▶ _Available data_
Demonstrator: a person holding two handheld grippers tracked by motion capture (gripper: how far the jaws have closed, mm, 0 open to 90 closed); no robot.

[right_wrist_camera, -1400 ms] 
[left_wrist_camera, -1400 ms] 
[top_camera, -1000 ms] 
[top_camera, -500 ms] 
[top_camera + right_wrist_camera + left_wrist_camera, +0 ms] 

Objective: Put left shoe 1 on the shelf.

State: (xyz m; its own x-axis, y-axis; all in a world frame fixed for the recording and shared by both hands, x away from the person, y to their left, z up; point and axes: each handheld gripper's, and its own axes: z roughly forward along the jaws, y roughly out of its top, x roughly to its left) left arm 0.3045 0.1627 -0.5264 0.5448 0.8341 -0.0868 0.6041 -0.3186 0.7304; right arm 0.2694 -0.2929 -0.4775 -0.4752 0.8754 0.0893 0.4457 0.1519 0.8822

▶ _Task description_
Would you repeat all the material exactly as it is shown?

▶ _Completed exercise_
Demonstrator: a person holding two handheld grippers tracked by motion capture (gripper: how far the jaws have closed, mm, 0 open to 90 closed); no robot.

[right_wrist_camera, -1400 ms] 
[left_wrist_camera, -1400 ms] 
[top_camera, -1000 ms] 
[top_camera, -500 ms] 
[top_camera + right_wrist_camera + left_wrist_camera, +0 ms] 

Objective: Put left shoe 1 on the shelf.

State: (xyz m; its own x-axis, y-axis; all in a world frame fixed for the recording and shared by both hands, x away from the person, y to their left, z up; point and axes: each handheld gripper's, and its own axes: z roughly forward along the jaws, y roughly out of its top, x roughly to its left) left arm 0.3045 0.1627 -0.5264 0.5448 0.8341 -0.0868 0.6041 -0.3186 0.7304; right arm 0.2694 -0.2929 -0.4775 -0.4752 0.8754 0.0893 0.4457 0.1519 0.8822

Response complete; there is no more output.